Her efforts have focused on collaborating with institutions to support, promote, and retain Latine students and faculty members. Miriam emphasizes the importance of creating safe and brave spaces for Latine academics and nurturing an inclusive educational environment. Miriam also works as an educator at Phillips Academy, a boarding school located in Andover, Massachusetts. In her role,she has developed a holistic approach to working with students both inside and outside the classroom, shaping their overall educational experience. She has had the opportunity to design courses aligned with her expertise and has served on advisory boards for curriculum design projects and art re-installation projects at the Boston Athenaeum.
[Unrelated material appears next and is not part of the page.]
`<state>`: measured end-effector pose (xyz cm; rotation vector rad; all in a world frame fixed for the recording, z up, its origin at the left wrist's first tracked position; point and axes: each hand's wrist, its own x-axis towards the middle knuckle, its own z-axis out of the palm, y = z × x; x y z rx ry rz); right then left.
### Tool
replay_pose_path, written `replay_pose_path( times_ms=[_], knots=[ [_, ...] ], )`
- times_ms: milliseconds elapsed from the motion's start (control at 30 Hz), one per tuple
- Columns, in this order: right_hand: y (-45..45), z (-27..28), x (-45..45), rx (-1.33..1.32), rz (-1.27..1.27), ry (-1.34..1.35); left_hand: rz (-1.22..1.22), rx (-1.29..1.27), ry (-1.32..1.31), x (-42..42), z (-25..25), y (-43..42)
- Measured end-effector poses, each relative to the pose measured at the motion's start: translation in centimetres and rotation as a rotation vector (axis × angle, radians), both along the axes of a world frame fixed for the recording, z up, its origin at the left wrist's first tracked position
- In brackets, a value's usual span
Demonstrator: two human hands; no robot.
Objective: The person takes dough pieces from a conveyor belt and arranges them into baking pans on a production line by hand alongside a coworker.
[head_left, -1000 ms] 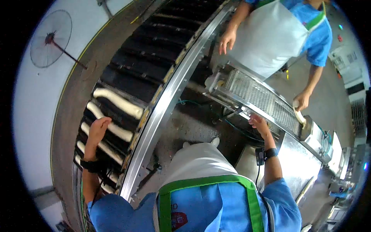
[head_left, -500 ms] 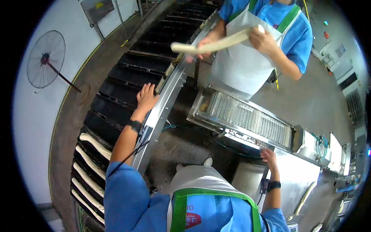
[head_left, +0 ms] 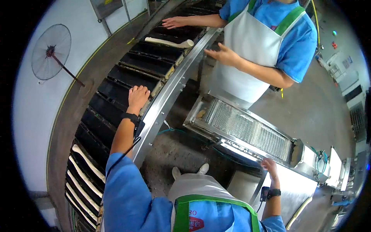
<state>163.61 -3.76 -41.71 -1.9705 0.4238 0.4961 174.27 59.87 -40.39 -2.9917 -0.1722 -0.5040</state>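
My left hand point(head_left: 138, 98) rests, fingers spread and holding nothing, on the edge of the black trays point(head_left: 112, 94) beside the steel rail point(head_left: 170, 91). My right hand point(head_left: 269, 166) is by the near side of the mesh conveyor point(head_left: 247, 123), its fingers apart and nothing in them. One dough strip point(head_left: 169, 42) lies in a tray farther up, near a co-worker's two empty hands. Several more dough strips point(head_left: 85, 160) lie in the trays at the lower left.
A co-worker in a white apron point(head_left: 247, 50) stands across the mesh conveyor. A steel table point(head_left: 290, 187) is right of my right hand, with a pale strip point(head_left: 298, 212) at its edge. A fan point(head_left: 51, 52) stands by the left wall.
The strip the co-worker held now lies in a tray, and the co-worker's hands are off it. My left hand moved up the trays from the lower strips. Those strips have shifted down and left.
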Motion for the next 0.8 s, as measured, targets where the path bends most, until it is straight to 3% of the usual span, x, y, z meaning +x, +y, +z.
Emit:
replay_pose_path(
  times_ms=[367,500,567,600,667,700,733,767,800],
  knots=[
    [0.5,-3.0,3.3,0.04,0.079,0.005,0.12,0.021,-0.015,-9.9,0.8,0.6],
    [-0.4,-2.1,4.4,0.016,0.069,0.054,0.278,0.077,0.114,-10.6,1.4,2.8],
    [-2.0,-3.6,4.7,0.073,0.023,0.018,0.426,0.001,0.017,-8.9,2.3,2.8],
    [-2.9,-4.4,4.8,0.115,0.016,0.0,0.452,-0.246,0.015,-7.4,3.7,2.0],
    [-1.9,-2.8,5.7,0.196,-0.117,0.057,0.268,-0.628,-0.124,-3.7,1.2,3.9],
    [-1.3,-1.3,6.4,-0.065,0.048,0.062,0.369,-0.885,-0.05,-2.0,0.4,3.7],
    [-2.5,-3.3,6.1,-0.115,0.071,-0.042,0.608,-1.155,0.098,-0.1,4.2,-1.1],
    [-2.5,-3.4,6.4,-0.144,0.047,-0.018,0.638,-1.397,0.046,0.8,1.1,0.7],
    [-2.3,-3.4,6.3,-0.178,0.062,-0.05,0.239,-1.362,0.191,0.1,0.3,2.1]
  ],
)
Miriam has also contributed to committees on re-evaluating book purchases for inclusive stacks at the Oliver Wendell Holmes library and participated in a curriculum review for Andover's Archive and Special Collections department. While Miriam practices her scholarship and teaches in Massachusetts, she strongly identifies as a fronteriza (borderlander) from the Rio Grande Valley of Texas. Her formative years were spent living along the river, where she found joy and learning experiences despite the challengesposed by the militarization of the border. Miriam's approach as a historian and storyteller is deeply rooted in the teachings she received from her elders and community in the Rio Grande Valley.

Dr. Nadejda I. Webb is an ACLS Emerging Voices postdoctoral fellow at Johns Hopkins in Black Data and Black DH. Her research explores imaginaries in the quotidian, belonging, and representation. Before completing her joint-Ph.D. in English and Comparative Media Analyses and Practice at Vanderbilt, Nadejda earned a B.A. in English Literature at the City University of New York (CUNY) Hunter College.
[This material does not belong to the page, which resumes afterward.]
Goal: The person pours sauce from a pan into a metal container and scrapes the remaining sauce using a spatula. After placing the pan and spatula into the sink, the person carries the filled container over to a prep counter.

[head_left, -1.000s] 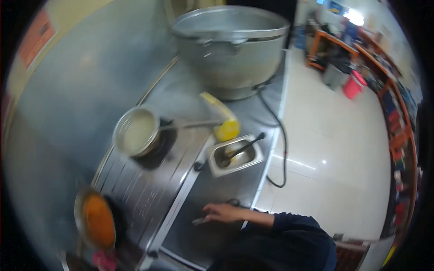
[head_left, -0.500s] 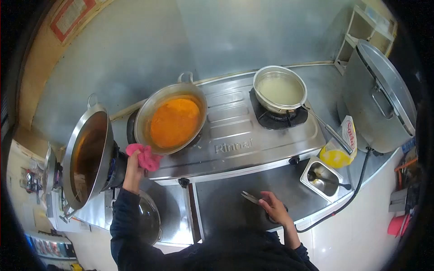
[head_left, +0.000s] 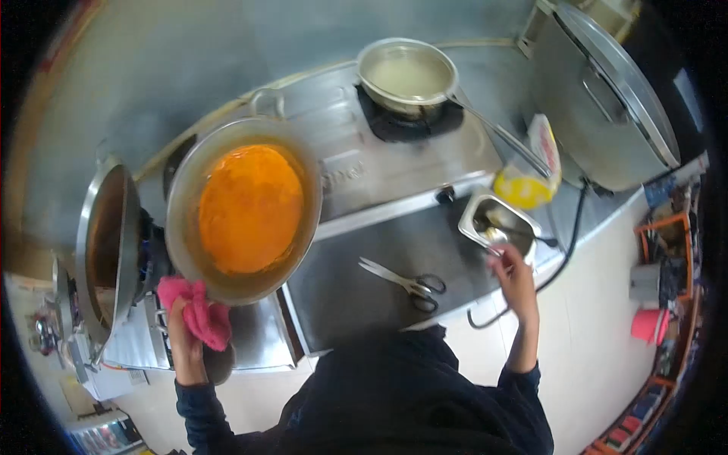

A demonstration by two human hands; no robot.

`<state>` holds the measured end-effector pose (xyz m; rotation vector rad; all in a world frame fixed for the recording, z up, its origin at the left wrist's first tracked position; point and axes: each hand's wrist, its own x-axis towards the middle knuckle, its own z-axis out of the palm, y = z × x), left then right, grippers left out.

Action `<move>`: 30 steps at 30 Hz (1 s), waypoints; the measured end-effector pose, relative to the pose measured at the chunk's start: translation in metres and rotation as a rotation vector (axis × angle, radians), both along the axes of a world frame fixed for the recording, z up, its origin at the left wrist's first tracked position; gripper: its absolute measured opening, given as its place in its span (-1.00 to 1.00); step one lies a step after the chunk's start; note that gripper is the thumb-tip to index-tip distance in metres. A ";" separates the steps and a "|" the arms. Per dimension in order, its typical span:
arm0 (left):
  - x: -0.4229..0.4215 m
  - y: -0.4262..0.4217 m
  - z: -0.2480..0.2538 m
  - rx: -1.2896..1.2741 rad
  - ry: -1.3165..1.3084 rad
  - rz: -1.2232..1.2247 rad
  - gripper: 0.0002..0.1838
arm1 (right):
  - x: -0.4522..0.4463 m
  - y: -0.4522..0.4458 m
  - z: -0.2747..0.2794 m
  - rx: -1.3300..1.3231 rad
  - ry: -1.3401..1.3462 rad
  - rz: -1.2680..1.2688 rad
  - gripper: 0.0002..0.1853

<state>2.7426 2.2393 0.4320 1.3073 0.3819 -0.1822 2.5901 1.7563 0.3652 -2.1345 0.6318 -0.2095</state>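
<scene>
Left hand (head_left: 184, 345), fingers closed around pink cloth (head_left: 199, 315), steadied pan (head_left: 178, 205) of orange liquid (head_left: 250, 208) overhanging stove's (head_left: 345, 140) front edge; level support seemed needed. Right hand (head_left: 518, 288) neared container (head_left: 468, 220), finger grip unclear. 1 pair of scissors (head_left: 394, 277) lay between.

Long-handled pan (head_left: 408, 74): pale contents, over a burner (head_left: 413, 127)
Large pot (head_left: 565, 106): grey metal
Packet (head_left: 523, 191): yellow and white, near the large pot
Left wok (head_left: 102, 250): brown inside
Red bucket (head_left: 648, 326): on the floor (head_left: 584, 303), near a grey bin (head_left: 644, 280)
</scene>
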 end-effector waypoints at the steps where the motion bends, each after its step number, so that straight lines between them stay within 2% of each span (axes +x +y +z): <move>1: -0.014 0.009 -0.005 -0.007 0.038 -0.017 -0.71 | -0.004 -0.010 0.004 -0.111 -0.019 -0.046 -0.80; 2: -0.026 0.008 -0.004 -0.011 0.076 -0.029 -0.69 | -0.006 -0.020 0.006 -0.220 -0.039 -0.084 -0.81; 3: -0.042 0.000 -0.001 -0.130 0.133 0.026 -0.67 | -0.009 -0.029 0.005 -0.355 -0.089 -0.097 -0.82; 4: -0.058 -0.013 0.001 -0.056 0.106 0.044 -0.67 | -0.010 -0.038 0.001 -0.491 -0.140 -0.104 -0.82; 6: -0.090 -0.026 0.002 0.104 0.056 0.082 -0.66 | -0.011 -0.057 -0.007 -0.546 -0.067 -0.052 -0.81; 11: -0.148 -0.049 -0.025 0.130 0.063 0.086 -0.49 | 0.003 -0.073 -0.023 -0.929 0.246 -0.020 -0.79; 14: -0.179 -0.058 -0.055 0.167 0.117 0.085 -0.52 | 0.009 -0.087 -0.031 -1.051 0.426 0.083 -0.77; 18: -0.199 -0.086 -0.084 0.132 0.164 0.144 -0.67 | 0.004 -0.094 -0.020 -0.996 0.253 0.135 -0.80; 20: -0.206 -0.083 -0.102 0.080 0.171 0.093 -0.66 | -0.004 -0.083 0.003 -0.957 0.237 0.137 -0.81; 21: -0.207 -0.086 -0.106 0.077 0.143 0.104 -0.69 | -0.006 -0.069 0.027 -0.776 0.349 0.096 -0.81; 24: -0.206 -0.084 -0.118 0.080 0.139 0.065 -0.74 | -0.027 -0.054 0.054 -0.563 0.205 0.060 -0.80; 27: -0.200 -0.083 -0.127 0.084 0.071 0.076 -0.77 | -0.033 -0.013 0.070 -0.379 0.131 0.220 -0.81; 28: -0.200 -0.081 -0.132 0.093 0.058 0.066 -0.77 | -0.034 0.002 0.056 -0.311 -0.068 0.322 -0.83; 29: -0.200 -0.078 -0.136 0.071 0.074 0.067 -0.77 | -0.034 0.020 0.045 -0.257 -0.149 0.432 -0.86; 30: -0.200 -0.077 -0.138 0.054 0.071 0.077 -0.77 | -0.035 0.045 0.043 -0.317 -0.029 0.420 -0.85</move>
Orilonise C.D. Yarborough (pronouns: she/they | pronunciation: oh-ree-low-knee-shay) is a Black queer public historian, writer, curator and creative.

They recently received their Masters in Public History at North Carolina Central University, where their thesis work focused on the development of an oral history collection about the history and spread of D.C. Black Pride. Her research interests include Black LGBTQ histories, Black women's resistance movements, and African American spiritual traditions and practices. A lover of history since childhood, Orilonise's start in the field came through her curatorial work with Black in Space, a collective of Black creatives based in D.C. who held the first virtual Black Pride festival in 2020. Orilonise has worked with institutions such as the Hirshhorn Museum, the National Trust for Historic Preservation, the John Hope Franklin Research Center for African and African American History and Culture at Duke University, and the Pauli Murray Center for History and Social Justice.

As a creative and curator, she seeks to use historical research in creative and refreshing ways, engaging in historical interpretation with the communities she calls home. In the spirit of Zora Neale Hurston, she sees the practice of historical research as "poking and prying with a purpose", allowing curiosity, creativity and connection to community to guide her curatorial exploration.